# Prove G is an open set

I want to show that $G$ is open in $X$ iff $\overline{G \cap \overline{A}} = \overline{G \cap A}$ for every $A \subset X$.

This direction $\rightarrow$ is easy.

I'm stuck in showing that $\overline{G \cap \overline{A}} = \overline{G \cap A}$ for every $A \subset X$ implies $G$ is open in $X$.
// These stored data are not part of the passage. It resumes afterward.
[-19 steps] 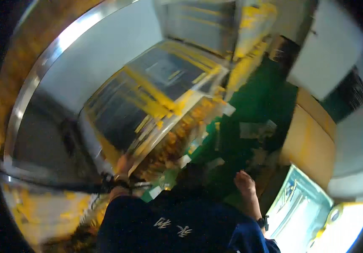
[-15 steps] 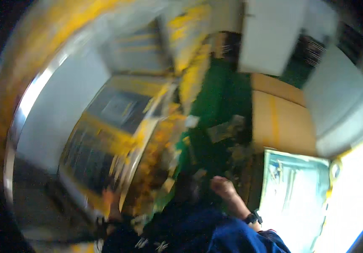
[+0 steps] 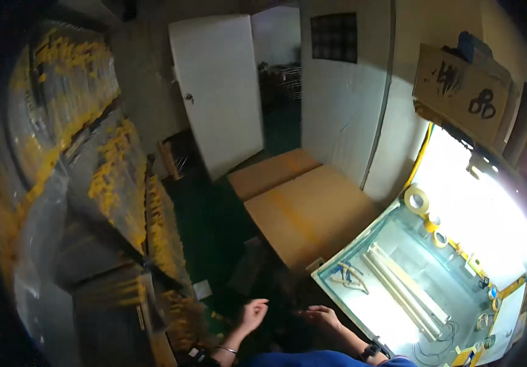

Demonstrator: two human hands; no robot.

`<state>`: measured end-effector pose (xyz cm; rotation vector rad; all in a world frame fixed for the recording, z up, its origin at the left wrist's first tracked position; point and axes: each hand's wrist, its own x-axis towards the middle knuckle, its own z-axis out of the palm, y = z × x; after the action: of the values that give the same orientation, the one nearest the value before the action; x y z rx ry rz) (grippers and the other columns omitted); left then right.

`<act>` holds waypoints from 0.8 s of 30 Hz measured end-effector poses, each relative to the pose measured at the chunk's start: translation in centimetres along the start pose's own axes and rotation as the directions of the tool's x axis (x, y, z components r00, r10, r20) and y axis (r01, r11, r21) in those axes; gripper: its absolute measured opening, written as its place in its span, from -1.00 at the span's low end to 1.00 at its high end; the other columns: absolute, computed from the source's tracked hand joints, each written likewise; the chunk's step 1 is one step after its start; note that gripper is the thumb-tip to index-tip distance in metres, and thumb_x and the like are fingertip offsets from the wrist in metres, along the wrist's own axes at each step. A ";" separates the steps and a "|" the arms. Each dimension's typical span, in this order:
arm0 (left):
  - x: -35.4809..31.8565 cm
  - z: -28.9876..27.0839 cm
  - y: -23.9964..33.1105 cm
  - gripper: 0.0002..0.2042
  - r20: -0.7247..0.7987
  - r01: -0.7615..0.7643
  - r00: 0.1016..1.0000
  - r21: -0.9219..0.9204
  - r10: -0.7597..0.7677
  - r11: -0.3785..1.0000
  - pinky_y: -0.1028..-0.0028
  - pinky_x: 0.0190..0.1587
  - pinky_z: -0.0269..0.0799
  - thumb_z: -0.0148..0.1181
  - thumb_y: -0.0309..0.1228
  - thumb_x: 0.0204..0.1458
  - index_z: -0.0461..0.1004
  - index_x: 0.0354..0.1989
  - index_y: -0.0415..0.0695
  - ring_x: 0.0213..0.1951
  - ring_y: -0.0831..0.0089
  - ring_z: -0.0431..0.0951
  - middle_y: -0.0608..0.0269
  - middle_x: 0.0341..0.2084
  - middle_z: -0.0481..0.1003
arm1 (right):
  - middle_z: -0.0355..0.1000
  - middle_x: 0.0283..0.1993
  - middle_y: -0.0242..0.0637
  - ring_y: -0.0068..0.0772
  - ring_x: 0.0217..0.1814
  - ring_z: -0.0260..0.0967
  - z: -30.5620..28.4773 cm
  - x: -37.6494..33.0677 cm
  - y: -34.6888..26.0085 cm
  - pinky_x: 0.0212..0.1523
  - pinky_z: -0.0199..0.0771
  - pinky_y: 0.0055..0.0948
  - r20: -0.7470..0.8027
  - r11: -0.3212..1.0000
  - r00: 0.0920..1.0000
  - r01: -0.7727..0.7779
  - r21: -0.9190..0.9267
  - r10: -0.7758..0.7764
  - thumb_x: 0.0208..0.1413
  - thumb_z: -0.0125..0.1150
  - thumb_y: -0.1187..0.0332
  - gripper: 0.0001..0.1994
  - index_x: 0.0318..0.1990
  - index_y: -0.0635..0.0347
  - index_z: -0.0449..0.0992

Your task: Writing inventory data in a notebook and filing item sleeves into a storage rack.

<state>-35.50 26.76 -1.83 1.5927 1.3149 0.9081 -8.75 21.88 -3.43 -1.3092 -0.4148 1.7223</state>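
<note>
My left hand (image 3: 253,314) is raised low in front of me over the dark green floor (image 3: 214,226), fingers loosely apart and holding nothing. My right hand (image 3: 321,317) hovers beside it, palm down, fingers pointing left, also empty; a dark watch (image 3: 370,351) sits on that wrist. The two hands are a short gap apart and touch nothing. The right hand is closest to the corner of a glass-topped table (image 3: 361,269). Flat brown cardboard boxes (image 3: 309,214) lie just beyond both hands.
Plastic-wrapped stacks of yellow goods (image 3: 110,177) wall in the left side. A white door (image 3: 217,92) stands ahead beside a dark opening. On the glass table lie long pale tubes (image 3: 404,287), tape rolls (image 3: 416,199) and cables. A cardboard box (image 3: 459,85) sits high on the right.
The view has swung from the tilted, blurred stacks to face the door and table. My hands now sit close together low in the middle; earlier they were farther apart.
</note>
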 end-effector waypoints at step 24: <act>-4.1 20.7 10.1 -0.82 0.947 -0.335 0.097 -0.260 0.307 0.906 0.54 -0.22 0.44 0.15 -0.48 0.02 0.53 -0.21 -0.26 -0.33 0.55 0.55 0.20 -0.40 0.57 | 0.46 -0.35 -0.26 -0.51 -0.38 0.45 -8.0 -33.4 20.3 -0.38 0.51 -0.55 -0.985 0.726 0.053 0.670 0.155 0.161 0.00 0.25 0.48 -0.72 -0.11 0.27 0.44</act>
<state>-13.70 18.51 -0.15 1.9341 -0.0393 -0.1152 -9.86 -17.90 -1.32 -1.4025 0.6774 0.1576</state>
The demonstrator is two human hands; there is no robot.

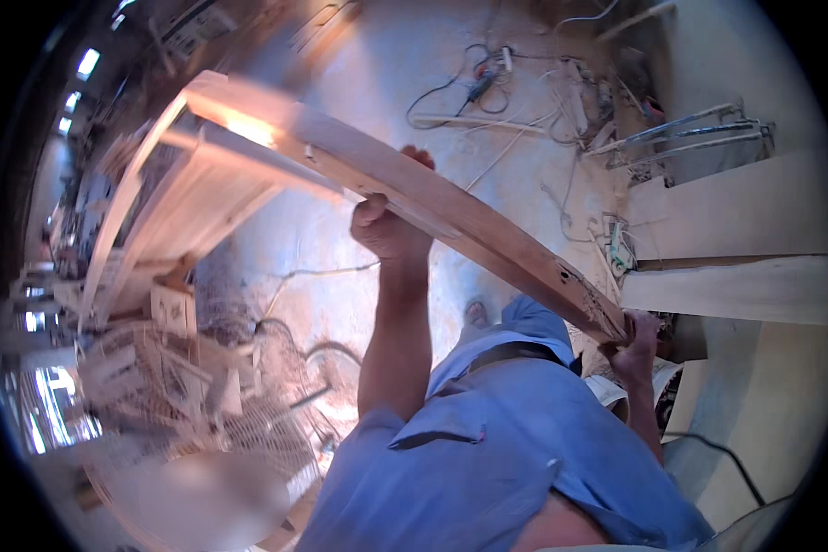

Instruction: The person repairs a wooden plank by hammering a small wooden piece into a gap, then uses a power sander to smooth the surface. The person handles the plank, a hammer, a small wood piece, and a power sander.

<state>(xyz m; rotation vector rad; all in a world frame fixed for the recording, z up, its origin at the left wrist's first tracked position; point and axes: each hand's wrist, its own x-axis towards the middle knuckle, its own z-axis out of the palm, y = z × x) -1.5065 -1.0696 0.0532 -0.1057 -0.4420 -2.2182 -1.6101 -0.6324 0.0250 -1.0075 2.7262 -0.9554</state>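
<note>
A long reddish wooden beam slants across in front of me, from the upper left down to the right. Around its middle my left hand is closed, thumb on the near edge and fingertips showing past the far edge. At the lower right end, my right hand grips the beam, its fingers partly hidden. Dark cracks and a small hole mark the wood close to that hand. At the upper left, the beam's far end meets a thin curved strip; I cannot tell whether they are joined.
A wooden panel stands at the left. Below it are a wire-guarded fan and a small wooden box. Cables and a power tool lie on the dusty floor ahead. Pale boards and metal clamps are at the right.
</note>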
So I guess the game is to find suitable A and apply the hypothesis, I tried taking A as the interior of G and also as the interior of the complement of G but didn't work (at least I didn't see it).

Any ideas?

-
@Paulo As was already requested by Pete Clark in another thread, could you please accept one of the answers if you have solved the problem? Otherwise people will keep coming back to this question, thinking that no satisfactory answer was provided. –  Alex B. Dec 23 '10 at 1:19

Trying $A=X\setminus G$ should do the trick.

-

Here are some hints:

• $G$ is open if and only if the complement $G^C$ is closed.
• A set is closed if and only if it contains all its limit points.

Now, see whether the assumption that $\overline{G \cap \overline{A}} = \overline{G \cap A}$ for all $A$ and that $G^C$ is not closed (i.e. that there exists a limit point of $G^C$ that is not in $G^C$) leads you to a contradiction.